Обращает на себя внимание то обстоятельство, что во многих рентгенкабинетах районного и городского звена для защиты персонала и пациента используются выработавшие эксплутационный срок и подлежащие регулярной замене, нередко пришедшие в негодность экранирующие средства из просвинцованной резины: перчатки, передники, защитные ширмы и т.д. Из-за уменьшения свинцового эквивалента ослабляются их защитные свойства и, соответственно, увеличивается лучевая нагрузка.
В заключение следует вспомнить, что еще 30 лет назад в средствах массовой информации специалисты предсказали вероятность вступления восточноевропейских стран в череду техногенных катастроф. В наше время это находит печальное подтверждение. Есть основания полагать, что служба лучевой диагностики Беларуси по техническому уровню и физическому состоянию основных материально-технических фондов также вступила в техногенную «зону риска», основное негативное проявление которой — массовое и постоянное превышение лучевой нагрузки при медицинских диагностических исследованиях.
Радиационную проблему в республике могут решить лишь экстренные меры — реализация в относительно короткие сроки государственной программы по обновлению и модернизации службы лучевой диагностики. В настоящее время важнейшей практической задачей является минимизация лучевой нагрузки при рентгено-радиологических исследованиях всеми доступными средствами. Реализация этой непростой задачи осуществляется различными способами, связанными не только с техническим совершенствованием рентгеновской аппаратуры, но и с определенными требованиями к инфраструктуре отрасли. При выборе и назначении диагностической процедуры практический врач обязан руководствоваться строгими медицинскими показаниями, взвешенно сопоставляя степень риска от рентгенологического исследования с эффектом вероятной диагностической информации, исходя из соотношения «польза—вред».
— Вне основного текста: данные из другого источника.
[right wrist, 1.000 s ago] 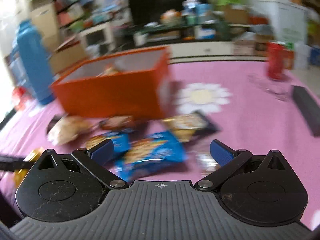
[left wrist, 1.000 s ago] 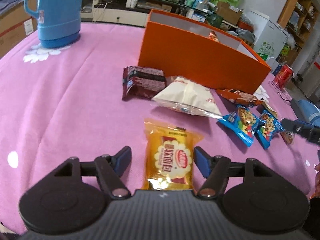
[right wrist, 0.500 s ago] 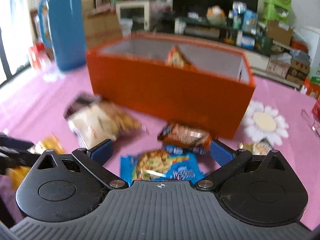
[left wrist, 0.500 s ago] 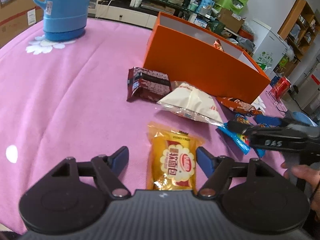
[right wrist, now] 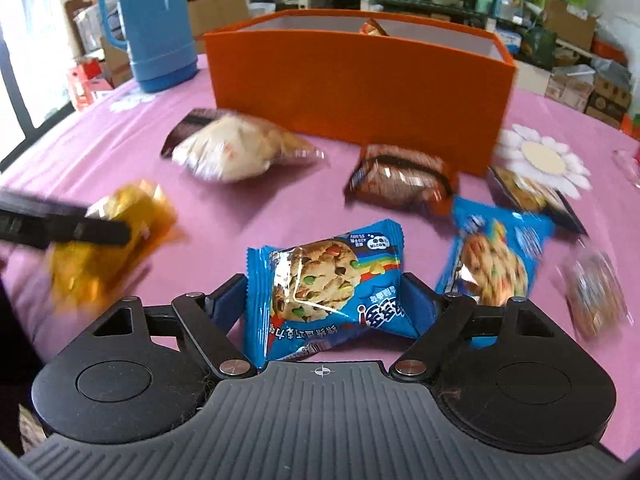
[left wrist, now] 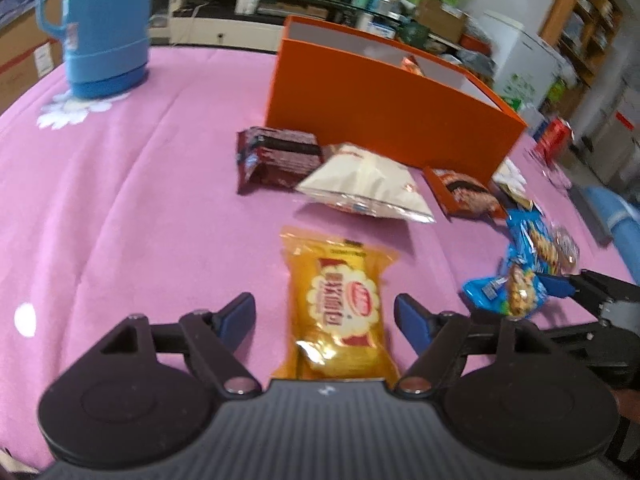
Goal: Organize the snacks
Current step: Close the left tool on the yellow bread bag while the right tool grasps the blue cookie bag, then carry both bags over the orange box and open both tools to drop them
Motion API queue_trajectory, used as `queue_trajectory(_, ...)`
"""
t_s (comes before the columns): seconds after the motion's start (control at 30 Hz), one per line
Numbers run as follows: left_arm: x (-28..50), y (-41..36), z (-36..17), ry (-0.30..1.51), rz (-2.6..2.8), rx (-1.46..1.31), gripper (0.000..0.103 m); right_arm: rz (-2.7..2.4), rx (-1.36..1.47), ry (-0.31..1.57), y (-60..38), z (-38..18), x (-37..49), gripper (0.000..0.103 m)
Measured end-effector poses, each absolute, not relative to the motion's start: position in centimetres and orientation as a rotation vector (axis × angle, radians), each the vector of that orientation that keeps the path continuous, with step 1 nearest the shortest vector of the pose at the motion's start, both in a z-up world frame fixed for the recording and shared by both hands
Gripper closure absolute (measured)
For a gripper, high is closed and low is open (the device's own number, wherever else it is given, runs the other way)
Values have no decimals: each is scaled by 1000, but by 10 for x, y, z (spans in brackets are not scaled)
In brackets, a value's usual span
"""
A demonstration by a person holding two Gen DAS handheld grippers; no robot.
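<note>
A yellow bread packet (left wrist: 336, 300) lies on the pink tablecloth between the fingers of my left gripper (left wrist: 324, 308). Its jaws are opening and the pads stand clear of the wrapper. My right gripper (right wrist: 324, 286) is closing on a blue cookie packet (right wrist: 320, 280); both pads press its crumpled ends. The left wrist view shows that packet (left wrist: 504, 292) at the lower right with a right finger (left wrist: 558, 285) against it. The orange box (left wrist: 380, 96) stands open behind, one snack peeking over its rim.
In front of the box lie a dark brown packet (left wrist: 280, 156), a white bag (left wrist: 364, 184), an orange-brown packet (left wrist: 464, 196) and a second blue cookie packet (right wrist: 496, 256). A blue thermos (left wrist: 106, 24) stands far left, a red can (left wrist: 554, 136) far right.
My right gripper swung left across the table, dropped over the blue cookie packet and drew its jaws in onto it. The left gripper stayed over the yellow packet, jaws slightly wider.
</note>
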State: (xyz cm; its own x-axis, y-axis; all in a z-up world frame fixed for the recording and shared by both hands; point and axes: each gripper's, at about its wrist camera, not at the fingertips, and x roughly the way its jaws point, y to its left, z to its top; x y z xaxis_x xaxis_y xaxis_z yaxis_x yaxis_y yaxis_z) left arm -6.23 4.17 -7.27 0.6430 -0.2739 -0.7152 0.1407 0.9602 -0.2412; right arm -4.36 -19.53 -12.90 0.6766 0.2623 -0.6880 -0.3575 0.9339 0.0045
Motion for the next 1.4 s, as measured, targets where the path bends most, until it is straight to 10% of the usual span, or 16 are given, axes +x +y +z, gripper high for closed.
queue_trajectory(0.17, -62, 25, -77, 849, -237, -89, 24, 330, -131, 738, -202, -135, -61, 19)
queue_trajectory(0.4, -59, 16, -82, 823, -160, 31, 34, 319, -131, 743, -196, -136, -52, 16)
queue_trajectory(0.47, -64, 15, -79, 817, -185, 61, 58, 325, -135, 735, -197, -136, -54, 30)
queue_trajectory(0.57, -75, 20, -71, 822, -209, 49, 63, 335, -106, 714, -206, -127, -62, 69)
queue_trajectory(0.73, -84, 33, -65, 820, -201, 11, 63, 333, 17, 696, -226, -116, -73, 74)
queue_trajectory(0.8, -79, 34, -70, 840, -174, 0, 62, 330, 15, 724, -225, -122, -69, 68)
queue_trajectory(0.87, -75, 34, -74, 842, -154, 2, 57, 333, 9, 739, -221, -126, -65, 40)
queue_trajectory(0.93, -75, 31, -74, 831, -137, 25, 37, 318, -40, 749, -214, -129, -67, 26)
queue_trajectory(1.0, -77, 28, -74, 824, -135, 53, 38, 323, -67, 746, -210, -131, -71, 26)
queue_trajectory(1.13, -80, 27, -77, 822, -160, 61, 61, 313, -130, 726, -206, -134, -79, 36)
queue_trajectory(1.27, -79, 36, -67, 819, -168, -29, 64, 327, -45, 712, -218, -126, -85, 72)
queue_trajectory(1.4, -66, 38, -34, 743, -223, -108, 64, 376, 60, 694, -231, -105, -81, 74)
Одновременно нужно отметить, что уровень производственно-технической базы республики (по опыту создания аппаратов «Пульмоскан» и «Космос») вполне позволяет силами различных КБ и предприятий наладить самостоятельное изготовление необходимых для отрасли самых сложных, безопасных и экономически выгодных рентгеновских аппаратов, не уступающих зарубежным образцам, особенно если учесть, что современное оборудование в мире создается на базе передовых комплектующих. Однако для такой созидательной и перспективной деятельности необходима серьезная и целенаправленная государственная программа обновления отрасли, которой, к сожалению, в республике нет. Нужны всемерное содействие, желание и инициатива Минздрава, определяющего и регулирующего приоритеты здравоохранения и представляющего их в правительстве. Важным компонентом в реализации подобной программы является непременное привлечение инвестиций, обязательное содействие инициативе бюджетных и внебюджетных разработчиков технических инноваций.